The team measured levels of different forms of tau in brain cells in the lab and then analysed the cells' DNA, looking for which variations exactly were associated with different levels of tau protein.
What were the key results, and how will this help in the fight against dementia?
The student found a particular gene variation associated with a form of tau that may protect against the formation of the harmful tangles. They also uncovered differences in the way the cell processes the variations.

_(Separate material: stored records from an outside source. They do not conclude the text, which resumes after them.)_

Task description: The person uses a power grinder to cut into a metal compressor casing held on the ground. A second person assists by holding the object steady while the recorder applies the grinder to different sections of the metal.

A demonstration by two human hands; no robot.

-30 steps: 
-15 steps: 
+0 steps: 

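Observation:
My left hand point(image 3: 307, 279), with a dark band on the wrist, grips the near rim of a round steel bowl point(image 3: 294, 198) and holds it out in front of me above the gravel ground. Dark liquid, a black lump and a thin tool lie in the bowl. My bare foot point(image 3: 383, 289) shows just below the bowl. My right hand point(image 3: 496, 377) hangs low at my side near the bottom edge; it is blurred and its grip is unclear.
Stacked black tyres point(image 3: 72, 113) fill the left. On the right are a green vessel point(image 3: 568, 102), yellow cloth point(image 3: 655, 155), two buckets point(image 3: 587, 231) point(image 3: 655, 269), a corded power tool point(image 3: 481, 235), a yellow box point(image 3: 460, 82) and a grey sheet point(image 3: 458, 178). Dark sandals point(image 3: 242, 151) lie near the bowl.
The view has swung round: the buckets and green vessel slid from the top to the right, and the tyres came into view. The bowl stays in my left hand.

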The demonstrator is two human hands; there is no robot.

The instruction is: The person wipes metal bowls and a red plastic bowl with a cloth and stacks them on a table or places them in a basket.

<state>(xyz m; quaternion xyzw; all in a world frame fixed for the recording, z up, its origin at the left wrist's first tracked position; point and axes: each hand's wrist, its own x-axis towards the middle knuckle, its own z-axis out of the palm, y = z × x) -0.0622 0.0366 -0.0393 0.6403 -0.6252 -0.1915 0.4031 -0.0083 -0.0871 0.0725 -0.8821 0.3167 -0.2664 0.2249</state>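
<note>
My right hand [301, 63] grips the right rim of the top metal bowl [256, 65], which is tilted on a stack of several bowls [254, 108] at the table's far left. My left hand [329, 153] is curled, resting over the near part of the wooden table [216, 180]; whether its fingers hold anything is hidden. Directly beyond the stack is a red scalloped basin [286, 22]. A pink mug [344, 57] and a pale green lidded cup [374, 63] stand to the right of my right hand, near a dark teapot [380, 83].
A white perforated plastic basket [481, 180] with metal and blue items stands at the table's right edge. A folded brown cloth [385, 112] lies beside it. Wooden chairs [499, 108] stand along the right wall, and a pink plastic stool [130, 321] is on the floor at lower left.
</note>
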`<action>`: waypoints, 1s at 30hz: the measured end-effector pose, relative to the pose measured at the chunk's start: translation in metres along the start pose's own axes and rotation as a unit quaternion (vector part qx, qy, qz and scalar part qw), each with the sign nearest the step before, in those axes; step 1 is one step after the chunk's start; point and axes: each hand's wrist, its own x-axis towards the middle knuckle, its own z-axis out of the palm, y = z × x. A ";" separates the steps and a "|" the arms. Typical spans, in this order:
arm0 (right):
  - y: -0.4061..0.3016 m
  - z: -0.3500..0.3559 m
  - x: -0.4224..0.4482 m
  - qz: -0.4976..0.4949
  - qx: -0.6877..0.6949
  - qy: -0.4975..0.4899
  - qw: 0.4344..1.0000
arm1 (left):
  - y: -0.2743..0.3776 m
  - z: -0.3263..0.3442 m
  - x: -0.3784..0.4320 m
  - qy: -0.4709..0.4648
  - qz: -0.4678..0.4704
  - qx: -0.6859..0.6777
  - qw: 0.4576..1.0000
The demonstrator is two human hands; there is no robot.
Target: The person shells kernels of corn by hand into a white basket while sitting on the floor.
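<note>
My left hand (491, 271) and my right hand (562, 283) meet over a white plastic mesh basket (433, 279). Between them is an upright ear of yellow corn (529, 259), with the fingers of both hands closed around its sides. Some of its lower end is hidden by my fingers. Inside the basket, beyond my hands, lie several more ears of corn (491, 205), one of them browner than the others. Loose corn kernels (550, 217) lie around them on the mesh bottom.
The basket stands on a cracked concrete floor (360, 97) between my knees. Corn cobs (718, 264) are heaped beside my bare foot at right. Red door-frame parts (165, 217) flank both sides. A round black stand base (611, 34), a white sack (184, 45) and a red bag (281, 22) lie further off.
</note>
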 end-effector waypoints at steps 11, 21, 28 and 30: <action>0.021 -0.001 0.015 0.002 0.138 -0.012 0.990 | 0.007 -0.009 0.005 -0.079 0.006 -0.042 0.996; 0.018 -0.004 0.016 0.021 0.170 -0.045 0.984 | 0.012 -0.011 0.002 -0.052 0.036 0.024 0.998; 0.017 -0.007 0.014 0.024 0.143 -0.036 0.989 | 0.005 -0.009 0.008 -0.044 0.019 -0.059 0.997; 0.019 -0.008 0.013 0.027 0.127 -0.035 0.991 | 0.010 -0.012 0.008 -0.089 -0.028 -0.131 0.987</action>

This research helps the fight against dementia in two ways. Firstly, it points to some specific variations that might affect tau levels. This finding could be useful for further research into the genetics behind dementia, and could inform new treatment and diagnostic methods. Secondly, the researchers used a new technique in this project. They looked at several genes found close together, rather than just one gene. This technique allowed them to look at complex interactions better, indicating that it could be an important method for similar research to use.
What happened next? Future work and additional grants
The PhD student plans to continue researching this area as a post-doctoral researcher.
How were people told about the results? Conferences and publications
Mang Ching Lai, Anne-Laure Bechy, Franziska Denk, Maria Gavriliouk, Brent J. Ryan, Richard Wade-Martins, Tara M. Caffrey (2016) A common intronic single nucleotide polymorphism associated with neurodegenerative disease regulates H1/H2 haplotype-specific MAPT exon 3 expression (Submitted)
Conferences and presentations
Alzheimer's Society's Research Talk, Chippenham, March 2015
The 12th international conference on Alzheimer's and Parkinson's diseases and related neurological disorder (AD/PDTM 2015)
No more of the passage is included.